WORK REQUEST: Count every line of the data that includes "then". State only the number.

THE DATA section start

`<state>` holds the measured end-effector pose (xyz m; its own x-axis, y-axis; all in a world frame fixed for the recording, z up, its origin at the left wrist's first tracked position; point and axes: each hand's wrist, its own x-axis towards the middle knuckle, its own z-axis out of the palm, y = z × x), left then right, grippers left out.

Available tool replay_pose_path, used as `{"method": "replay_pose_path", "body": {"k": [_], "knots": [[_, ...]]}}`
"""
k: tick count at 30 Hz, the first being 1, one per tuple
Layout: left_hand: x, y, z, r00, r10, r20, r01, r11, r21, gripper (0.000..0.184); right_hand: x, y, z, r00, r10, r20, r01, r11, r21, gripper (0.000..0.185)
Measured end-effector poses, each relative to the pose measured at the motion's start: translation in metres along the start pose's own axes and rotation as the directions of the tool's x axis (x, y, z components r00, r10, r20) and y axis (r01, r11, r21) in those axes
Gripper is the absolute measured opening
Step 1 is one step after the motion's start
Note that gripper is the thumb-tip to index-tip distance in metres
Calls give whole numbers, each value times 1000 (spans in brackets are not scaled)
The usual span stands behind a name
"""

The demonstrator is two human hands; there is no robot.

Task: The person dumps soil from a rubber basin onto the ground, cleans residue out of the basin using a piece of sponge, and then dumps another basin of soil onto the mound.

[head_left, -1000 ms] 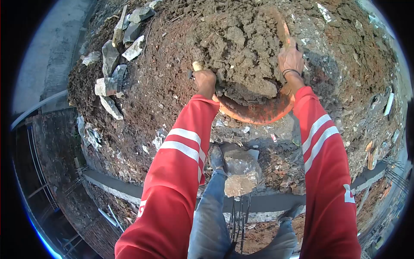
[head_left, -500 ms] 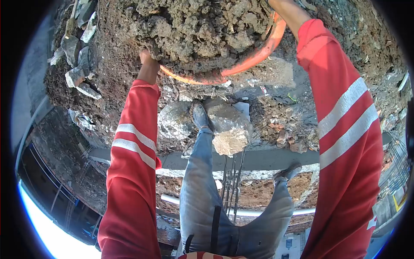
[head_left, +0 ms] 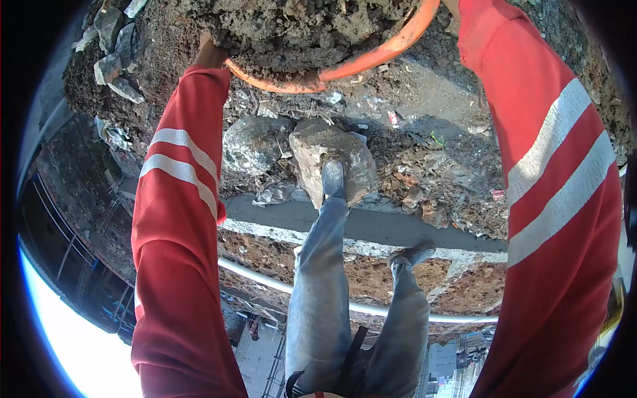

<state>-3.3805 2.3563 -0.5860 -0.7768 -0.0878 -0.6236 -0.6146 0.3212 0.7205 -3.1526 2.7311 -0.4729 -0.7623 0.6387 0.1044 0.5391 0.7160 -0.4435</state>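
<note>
At the top of the head view is an orange tub [head_left: 388, 50] heaped with clumpy brown soil [head_left: 292, 30]; its far side is cut off. My left hand [head_left: 211, 54] is closed at the tub's left edge, its fingers partly hidden by the rim and soil. Beside the rim's right end, only a sliver of my right hand [head_left: 452, 8] shows, and its fingers lie beyond the frame. Both arms, in red sleeves with pale stripes, stretch forward.
My front shoe [head_left: 334, 178] is on a big rock [head_left: 322, 149], beside a rounder stone [head_left: 255, 144]. Behind, my other shoe [head_left: 415, 253] is by a grey concrete strip [head_left: 378, 229]. A white pipe [head_left: 424, 317] crosses lower down. Broken stones [head_left: 109, 66] lie at left.
My front foot has shifted from between the stones onto the big rock. The tub and both hands sit higher in view, with less of the right hand showing.
</note>
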Motion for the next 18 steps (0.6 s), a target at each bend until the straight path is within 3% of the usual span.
{"method": "replay_pose_path", "body": {"k": [9, 18], "knots": [[2, -25, 20, 990, 47, -134, -49, 999, -11, 33, 18, 1, 16, 998, -19, 58, 26, 992, -120, 38], [-7, -30, 19, 988, 63, -143, -56, 997, 54, 33, 25, -3, 12, 997, -41, 67, 52, 982, -184, 38]]}}
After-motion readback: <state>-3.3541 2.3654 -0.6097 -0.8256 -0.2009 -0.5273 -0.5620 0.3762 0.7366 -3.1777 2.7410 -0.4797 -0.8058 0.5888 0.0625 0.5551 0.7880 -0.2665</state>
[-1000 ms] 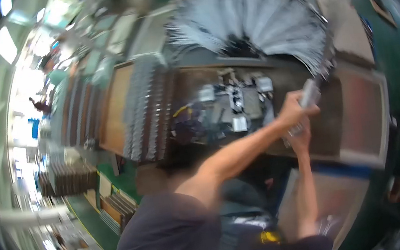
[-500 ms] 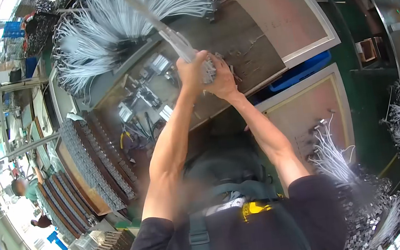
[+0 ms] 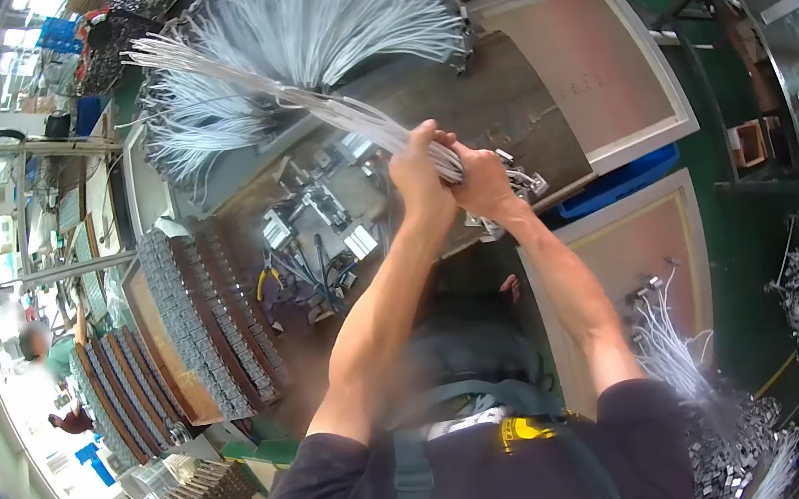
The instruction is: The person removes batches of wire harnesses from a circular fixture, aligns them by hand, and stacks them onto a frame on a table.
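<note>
Well left of my grips, strips of grey metal pieces (image 3: pixel 190 307) lay in rows. Nearer, still to the left, yellow-handled pliers (image 3: pixel 269 282) rested by a metal fixture (image 3: pixel 321 204) on the bench (image 3: pixel 499 85). Beyond my grips, a wide fan of pale cables (image 3: pixel 309 19) spread out. A long bundle of pale cables (image 3: pixel 352 119) slanted from my hands up and leftward, its loose ends in front of the fan. My left grip (image 3: pixel 420 176) was closed around the bundle's near end; my right grip (image 3: pixel 484 183) was closed there too, touching the left. I judged that even pressure from both would keep strands from slipping, and that the loose ends needed room to avoid snagging. Just right of my grips showed small metal parts (image 3: pixel 523 178); I could not tell whether they belonged to the bundle. Farther right lay a framed board (image 3: pixel 588 73).
</note>
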Demonstrator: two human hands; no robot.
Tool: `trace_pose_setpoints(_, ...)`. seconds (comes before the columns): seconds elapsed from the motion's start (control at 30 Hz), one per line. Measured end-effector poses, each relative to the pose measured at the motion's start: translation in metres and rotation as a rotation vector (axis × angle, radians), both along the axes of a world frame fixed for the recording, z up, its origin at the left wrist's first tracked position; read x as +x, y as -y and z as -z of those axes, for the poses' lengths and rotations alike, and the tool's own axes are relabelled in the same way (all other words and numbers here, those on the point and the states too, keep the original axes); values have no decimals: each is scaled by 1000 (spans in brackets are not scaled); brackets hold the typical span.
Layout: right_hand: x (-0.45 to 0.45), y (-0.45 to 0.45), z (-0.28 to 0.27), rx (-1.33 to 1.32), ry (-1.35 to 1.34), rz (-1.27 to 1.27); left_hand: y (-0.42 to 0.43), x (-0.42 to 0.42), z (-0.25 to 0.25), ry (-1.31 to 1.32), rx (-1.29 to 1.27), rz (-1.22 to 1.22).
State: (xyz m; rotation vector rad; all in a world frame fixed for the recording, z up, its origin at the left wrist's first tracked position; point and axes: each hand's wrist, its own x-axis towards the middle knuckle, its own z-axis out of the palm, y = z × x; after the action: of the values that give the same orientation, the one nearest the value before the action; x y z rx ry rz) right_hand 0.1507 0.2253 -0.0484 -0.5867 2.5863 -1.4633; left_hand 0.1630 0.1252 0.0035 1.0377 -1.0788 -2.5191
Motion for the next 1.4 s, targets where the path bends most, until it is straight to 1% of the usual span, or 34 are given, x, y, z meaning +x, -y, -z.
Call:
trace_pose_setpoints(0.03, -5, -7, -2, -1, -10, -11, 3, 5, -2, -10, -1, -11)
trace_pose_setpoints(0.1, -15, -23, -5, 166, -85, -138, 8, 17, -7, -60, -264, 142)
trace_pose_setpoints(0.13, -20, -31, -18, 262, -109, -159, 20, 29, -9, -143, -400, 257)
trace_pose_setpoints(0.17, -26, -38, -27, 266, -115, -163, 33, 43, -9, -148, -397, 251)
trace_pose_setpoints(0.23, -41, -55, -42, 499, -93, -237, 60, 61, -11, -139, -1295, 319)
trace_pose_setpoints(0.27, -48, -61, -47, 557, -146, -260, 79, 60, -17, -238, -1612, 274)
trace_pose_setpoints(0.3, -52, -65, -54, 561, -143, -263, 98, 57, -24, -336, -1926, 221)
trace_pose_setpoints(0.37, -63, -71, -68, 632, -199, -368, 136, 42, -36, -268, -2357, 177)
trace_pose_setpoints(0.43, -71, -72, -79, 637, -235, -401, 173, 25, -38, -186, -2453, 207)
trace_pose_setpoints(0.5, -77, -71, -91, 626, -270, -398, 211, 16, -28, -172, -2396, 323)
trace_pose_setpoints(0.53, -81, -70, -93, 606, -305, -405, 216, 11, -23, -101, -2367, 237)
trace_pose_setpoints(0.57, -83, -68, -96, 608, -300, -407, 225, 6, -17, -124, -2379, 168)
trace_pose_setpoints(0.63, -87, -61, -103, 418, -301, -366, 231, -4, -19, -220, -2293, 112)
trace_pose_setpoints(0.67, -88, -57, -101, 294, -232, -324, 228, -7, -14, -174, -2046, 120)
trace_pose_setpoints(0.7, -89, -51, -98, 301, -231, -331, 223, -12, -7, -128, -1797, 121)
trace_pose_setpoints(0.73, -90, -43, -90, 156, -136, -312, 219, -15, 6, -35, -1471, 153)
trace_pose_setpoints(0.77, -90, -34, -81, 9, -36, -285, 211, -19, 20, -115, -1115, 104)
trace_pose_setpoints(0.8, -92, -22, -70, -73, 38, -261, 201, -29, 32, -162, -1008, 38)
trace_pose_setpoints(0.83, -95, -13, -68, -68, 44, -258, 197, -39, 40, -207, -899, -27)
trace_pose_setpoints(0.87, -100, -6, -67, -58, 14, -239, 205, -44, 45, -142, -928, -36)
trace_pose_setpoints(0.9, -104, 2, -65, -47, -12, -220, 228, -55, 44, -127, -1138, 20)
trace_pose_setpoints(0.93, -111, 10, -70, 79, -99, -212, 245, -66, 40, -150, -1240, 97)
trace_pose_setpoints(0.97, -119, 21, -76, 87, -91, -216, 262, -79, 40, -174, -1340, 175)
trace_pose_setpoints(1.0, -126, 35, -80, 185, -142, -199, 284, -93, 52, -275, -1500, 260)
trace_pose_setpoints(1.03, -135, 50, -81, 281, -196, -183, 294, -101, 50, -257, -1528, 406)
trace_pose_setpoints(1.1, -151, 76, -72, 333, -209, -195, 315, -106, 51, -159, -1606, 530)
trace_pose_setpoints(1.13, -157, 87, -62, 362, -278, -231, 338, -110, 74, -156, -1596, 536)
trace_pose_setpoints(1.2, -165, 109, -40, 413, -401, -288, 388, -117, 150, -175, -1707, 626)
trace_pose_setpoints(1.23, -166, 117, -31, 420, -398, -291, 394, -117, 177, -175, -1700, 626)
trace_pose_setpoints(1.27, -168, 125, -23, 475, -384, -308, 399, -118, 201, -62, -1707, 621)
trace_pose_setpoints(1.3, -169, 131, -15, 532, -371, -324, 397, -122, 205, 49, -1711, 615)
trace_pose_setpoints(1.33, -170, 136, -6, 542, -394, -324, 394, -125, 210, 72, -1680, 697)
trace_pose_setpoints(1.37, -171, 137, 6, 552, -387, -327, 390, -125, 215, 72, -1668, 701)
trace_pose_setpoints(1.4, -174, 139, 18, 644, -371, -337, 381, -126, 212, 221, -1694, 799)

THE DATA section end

TASK OUTPUT: 2